I even RTFA (okay, skimmed) to see if there was an answer to this question. I honestly don't know why someone would feel compelled to actually drive to a store (Wal-mart or otherwise) to purchase an item that they already intended to purchase online, especially since it's likely there are other retailers who will have lower prices after Wal-mart increases theirs. (The referenced WSJ article is paywalled so I can't look there for answers, either.)
And from TFA:
...so charge $10 to ship it? I realize things like Amazon Prime have made a lot of people expect cheap or free shipping, but that's an aberration, not a requirement, of online shopping.

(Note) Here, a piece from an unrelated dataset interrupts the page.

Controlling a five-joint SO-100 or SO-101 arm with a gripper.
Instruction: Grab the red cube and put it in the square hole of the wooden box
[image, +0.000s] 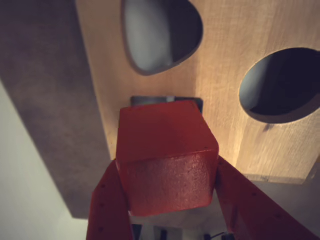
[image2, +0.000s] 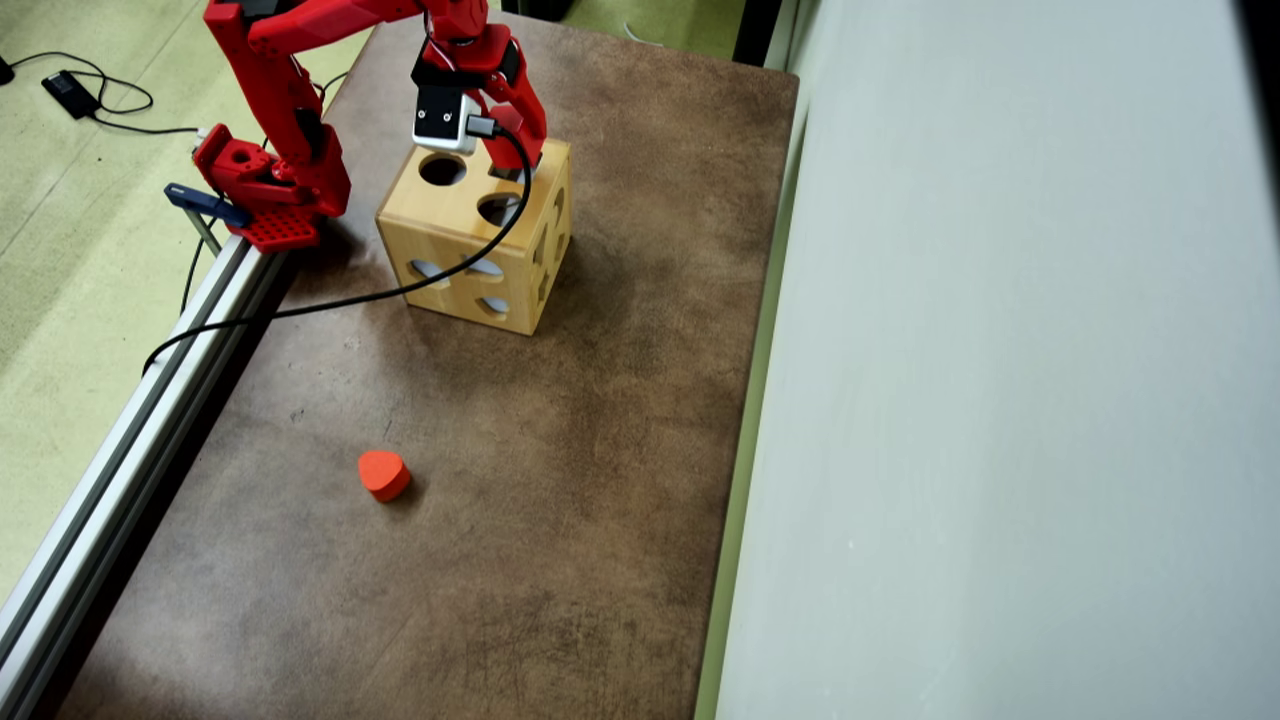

Walmart's website is one big clusterfuck of design. They need to learn from other sites how to do it. Lowe's online site is a great example. Not only can I tell if an item is available at my local store, they actually give me a map of the local store and tell me exactly where to find what I'm looking for. And every time I go to the site it knows which local store I live near.
I think the reason Walmart can't do that is because they're constantly moving stuff around in their stores. In fact, if it's been a few weeks since my last visit, I have trouble finding what I knew was there before.
Shopping at walmart.com is a headache. Searching for an item is just about impossible. Once you find it you still don't know if it's available locally or online because the site forgets where you're shopping!
I'm wondering why the Wall Street Journal thinks that walmart would need to ship individual boxes of mac and cheese over 700 miles through the heart of the midwest, and why that particular statistic is of any relevance to anything at all.
What, has there been a run on mac and cheese in Chicago, and the 500+ stores and god knows how many distribution centers are all tapped out? Or does Atlanta boxed mac and cheese taste better than Chicago boxed mac and cheese? And god damn it, I need my shitty boxed mac and cheese RIGHT FUCKING NOW, so you'd better same-day that shit.